Most foreign-invested car factories are focused exclusively on supplying soaring Chinese demand, which increased about 15 per cent in 2013. Their overseas parents, who are subject to a 50 per cent ownership ceiling, receive lucrative royalties in return for their provision of proprietary technologies.

“Foreign invested joint ventures should have their own research and development capabilities and reduce their reliance on overseas technology,” Mr Dong said. “They should not just manufacture in China and also need to turn their attention to global export markets.”

Mr Dong cited GM’s joint venture with SAIC Motor as a rare partnership that had made inroads in export markets with its Chevrolet models. Last year Daimler and BAIC Motor, its partner in a Beijing Mercedes-Benz factory, also launched a new engine plant that plans to export components back to Germany.

Many of the domestic automakers represented by Mr Dong’s lobby group are in crisis as their sales and market shares plummet. First-quarter sales for Geely, the private automaker whose parent also owns Volvo Cars of Sweden, fell 37 per cent.

Conversely, foreign-invested joint ventures have enjoyed another strong start in 2014. But the domestic partners involved in these operations – typically large state-owned groups such as First Auto Works, SAIC Motor and Dongfeng – have failed to develop their own brand businesses.

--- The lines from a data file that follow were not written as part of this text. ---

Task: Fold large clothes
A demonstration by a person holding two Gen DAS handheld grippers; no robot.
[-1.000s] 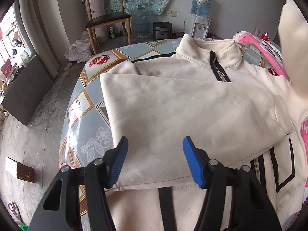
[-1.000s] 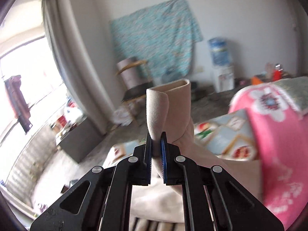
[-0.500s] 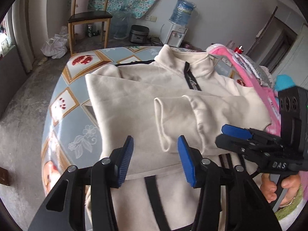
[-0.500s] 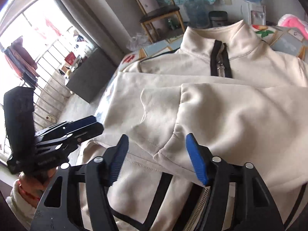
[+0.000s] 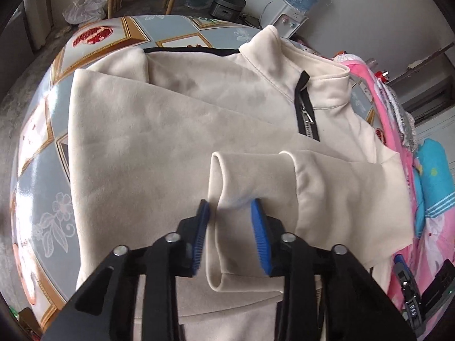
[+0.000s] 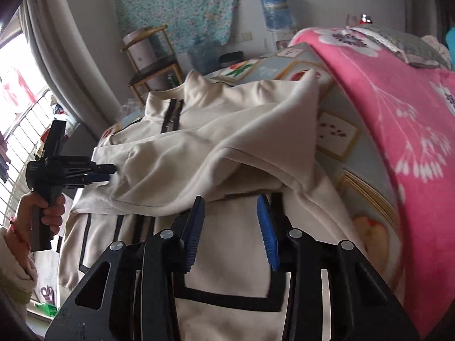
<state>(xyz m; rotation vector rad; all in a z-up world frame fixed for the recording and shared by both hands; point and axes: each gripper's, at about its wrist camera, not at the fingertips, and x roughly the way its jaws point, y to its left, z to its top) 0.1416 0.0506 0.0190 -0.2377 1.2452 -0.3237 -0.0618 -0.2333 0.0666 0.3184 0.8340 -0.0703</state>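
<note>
One cream zip-neck jacket (image 5: 176, 130) lies spread on the patterned table (image 5: 42, 130), both sleeves folded across its chest; left gripper (image 5: 230, 213) closing round one sleeve cuff (image 5: 250, 176); right gripper (image 6: 230, 213) closing, nothing pinched, over the hem.

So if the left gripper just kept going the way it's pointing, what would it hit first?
Most likely the sleeve cuff of the cream jacket: it already lies between the closing jaws of the left gripper.
</note>
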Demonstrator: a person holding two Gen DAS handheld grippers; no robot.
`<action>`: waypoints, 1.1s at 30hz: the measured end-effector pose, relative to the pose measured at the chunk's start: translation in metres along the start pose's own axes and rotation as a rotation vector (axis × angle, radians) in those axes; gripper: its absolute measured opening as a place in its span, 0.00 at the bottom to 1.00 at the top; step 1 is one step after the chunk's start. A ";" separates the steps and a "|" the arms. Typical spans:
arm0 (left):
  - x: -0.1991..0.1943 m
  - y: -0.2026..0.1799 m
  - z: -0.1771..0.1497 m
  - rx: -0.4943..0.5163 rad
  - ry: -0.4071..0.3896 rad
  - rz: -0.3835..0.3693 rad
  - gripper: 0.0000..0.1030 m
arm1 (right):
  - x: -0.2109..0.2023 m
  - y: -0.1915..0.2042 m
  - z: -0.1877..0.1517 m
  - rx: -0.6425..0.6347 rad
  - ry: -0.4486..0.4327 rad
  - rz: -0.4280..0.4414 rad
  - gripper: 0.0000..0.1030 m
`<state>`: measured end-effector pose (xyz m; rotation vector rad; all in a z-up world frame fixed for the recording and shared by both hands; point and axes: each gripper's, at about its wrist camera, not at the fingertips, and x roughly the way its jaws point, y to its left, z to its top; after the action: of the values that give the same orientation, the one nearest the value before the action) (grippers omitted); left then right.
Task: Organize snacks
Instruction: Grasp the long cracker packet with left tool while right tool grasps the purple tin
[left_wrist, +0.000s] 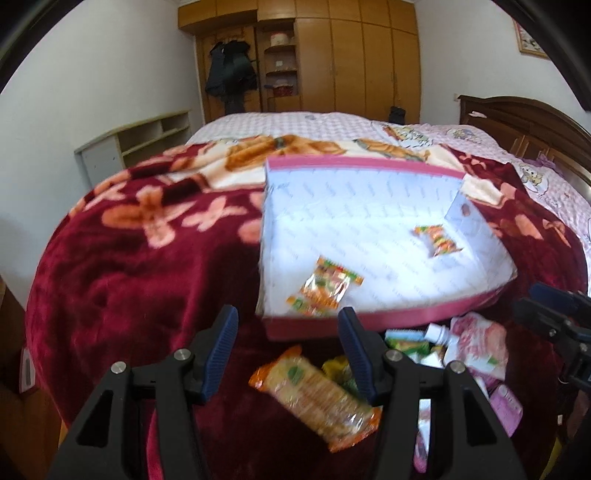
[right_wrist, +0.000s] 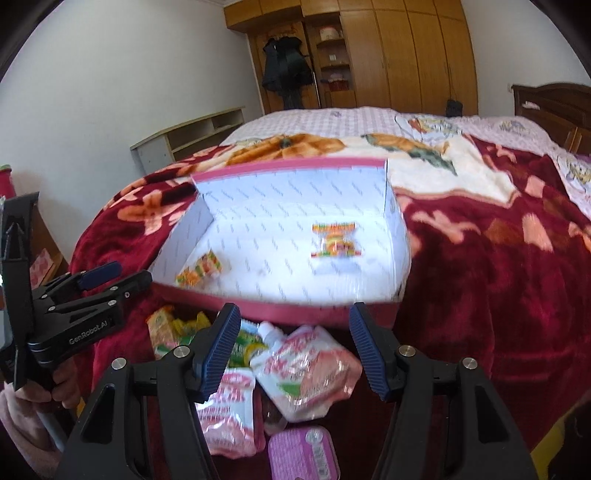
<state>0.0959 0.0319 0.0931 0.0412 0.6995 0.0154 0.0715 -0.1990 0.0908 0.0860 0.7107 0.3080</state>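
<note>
Left tool (left_wrist: 288, 321) low centre of the left view, jaws apart, nothing between them. Just past its fingers an orange cracker pack (left_wrist: 317, 398) lies tilted on the red blanket (left_wrist: 129, 266). Right of it, lower right of that view, a loose heap: small green-yellow packs (left_wrist: 406, 341), a white bottle (left_wrist: 437, 334), a pink pouch (left_wrist: 476, 341).

Right tool (right_wrist: 293, 325) low centre of the right view, also released, gripping nothing. Under and between its fingers sit two pink pouches (right_wrist: 306, 373), the nearer one (right_wrist: 231, 413) at lower left, and a pink tin (right_wrist: 303, 458) at the bottom edge. The left tool shows at the left edge of this view, a hand (right_wrist: 64, 384) on its handle.

Beyond the heap, mid-frame in both views, a white box (right_wrist: 295, 284) with red rim stands open on the bed. Inside: one gummy bag (right_wrist: 336, 240) toward the right, another (right_wrist: 199, 273) near the front left corner, well apart.

Far: pink sheet (right_wrist: 332, 118), wooden wardrobe (right_wrist: 406, 55) top centre, dark coats (right_wrist: 286, 70) hanging, low shelf (right_wrist: 192, 138) at the left wall. Frames are blurry.
</note>
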 end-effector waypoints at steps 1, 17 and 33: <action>0.001 0.002 -0.004 -0.013 0.011 -0.006 0.58 | 0.000 0.000 -0.003 0.003 0.004 0.002 0.61; 0.026 0.006 -0.039 -0.176 0.147 -0.033 0.58 | -0.009 -0.005 -0.064 0.019 -0.001 -0.079 0.61; 0.043 -0.016 -0.063 -0.226 0.099 0.063 0.66 | -0.002 -0.021 -0.096 0.058 0.008 -0.051 0.61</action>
<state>0.0884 0.0191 0.0167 -0.1549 0.7920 0.1580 0.0122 -0.2218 0.0156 0.1216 0.7285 0.2391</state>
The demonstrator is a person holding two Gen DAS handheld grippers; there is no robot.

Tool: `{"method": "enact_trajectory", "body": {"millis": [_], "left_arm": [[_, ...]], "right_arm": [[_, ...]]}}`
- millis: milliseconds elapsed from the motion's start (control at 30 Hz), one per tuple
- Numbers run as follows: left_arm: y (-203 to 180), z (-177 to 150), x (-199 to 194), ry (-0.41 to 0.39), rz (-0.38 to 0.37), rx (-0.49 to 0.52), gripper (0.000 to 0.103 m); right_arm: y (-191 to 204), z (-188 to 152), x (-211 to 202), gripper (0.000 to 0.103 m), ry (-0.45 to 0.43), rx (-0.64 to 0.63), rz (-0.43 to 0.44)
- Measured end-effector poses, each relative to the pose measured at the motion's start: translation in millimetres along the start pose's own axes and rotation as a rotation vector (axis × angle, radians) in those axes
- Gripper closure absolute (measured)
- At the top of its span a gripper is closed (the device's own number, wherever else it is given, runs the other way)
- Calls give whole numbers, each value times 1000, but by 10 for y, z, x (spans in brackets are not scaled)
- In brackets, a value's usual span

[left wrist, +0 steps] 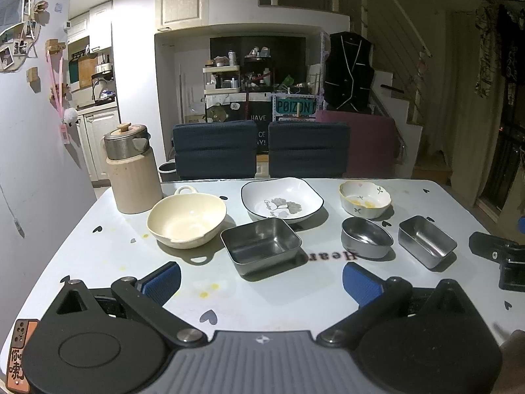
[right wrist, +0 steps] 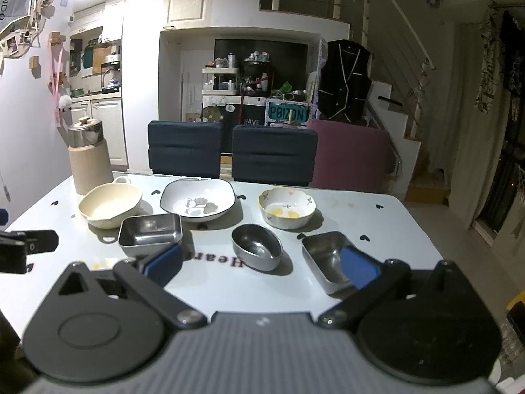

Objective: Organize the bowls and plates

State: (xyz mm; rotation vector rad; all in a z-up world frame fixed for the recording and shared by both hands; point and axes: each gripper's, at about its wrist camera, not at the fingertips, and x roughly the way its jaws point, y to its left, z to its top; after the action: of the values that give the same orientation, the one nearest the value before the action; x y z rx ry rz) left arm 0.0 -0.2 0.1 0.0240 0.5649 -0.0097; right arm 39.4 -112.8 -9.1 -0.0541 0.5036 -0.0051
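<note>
On the table [left wrist: 98, 256] the word "Heart" [left wrist: 331, 256] is printed in dark letters, upside down from the cameras, near the middle between the metal dishes. Behind the chairs a teal sign [left wrist: 293, 106] reads "POIZON", and a dark panel [left wrist: 259, 128] beside it shows "HAVE" with further letters hidden.

At about 10 o'clock on the table stands a beige jug [left wrist: 133, 170] with a metal lid. Next to it, at 11 o'clock, sits a cream bowl [left wrist: 186, 220] with a small handle, nothing in it. Touching or just beside its right edge is a square metal dish [left wrist: 261, 244], bare inside. Behind that, at 12 o'clock, lies a white dish [left wrist: 282, 200] with a dark rim and a grey leaf picture with small writing too fine to read. At 1 o'clock is a flowered bowl [left wrist: 365, 198] with yellow patches in its bottom. In front of it sits an oval metal bowl [left wrist: 367, 237], and at 2 o'clock a small rectangular metal tin [left wrist: 426, 240], both bare inside.

The left hand-held gripper [left wrist: 261, 282] hangs wide apart over bare table, holding nothing. The right hand-held gripper [right wrist: 262, 262] is also spread wide and holds nothing; its right blue pad [right wrist: 359, 271] overlaps the metal tin [right wrist: 323, 256] in view, contact unclear.
</note>
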Motion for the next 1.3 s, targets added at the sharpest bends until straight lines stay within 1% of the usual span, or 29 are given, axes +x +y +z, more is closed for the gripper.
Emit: {"method": "enact_trajectory", "body": {"millis": [1300], "left_arm": [[-7, 9, 3, 2, -2, -1, 0]], "right_arm": [[18, 8, 19, 0, 12, -11, 0]]}}
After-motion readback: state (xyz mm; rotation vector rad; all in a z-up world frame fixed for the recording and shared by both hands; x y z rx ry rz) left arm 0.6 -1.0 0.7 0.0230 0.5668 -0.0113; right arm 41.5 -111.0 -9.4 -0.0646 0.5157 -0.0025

Based in the central Chinese city of Wuhan, Dongfeng’s own-brand sales account for less than 10 per cent of its total passenger car sales – most of which are derived from its multiple joint ventures with foreign automakers.

In an attempt to jump-start its own development efforts, in February Dongfeng paid €800m for a 14 per cent stake in Peugeot after the French company’s alliance with GM failed to make headway. As part of the deal, Dongfeng will gain access to Peugeot technology and the two companies will target export markets in southeast Asia.

“We never really knew what GM wanted,” said one French auto executive. “With Dongfeng we know what they want. They want technology.”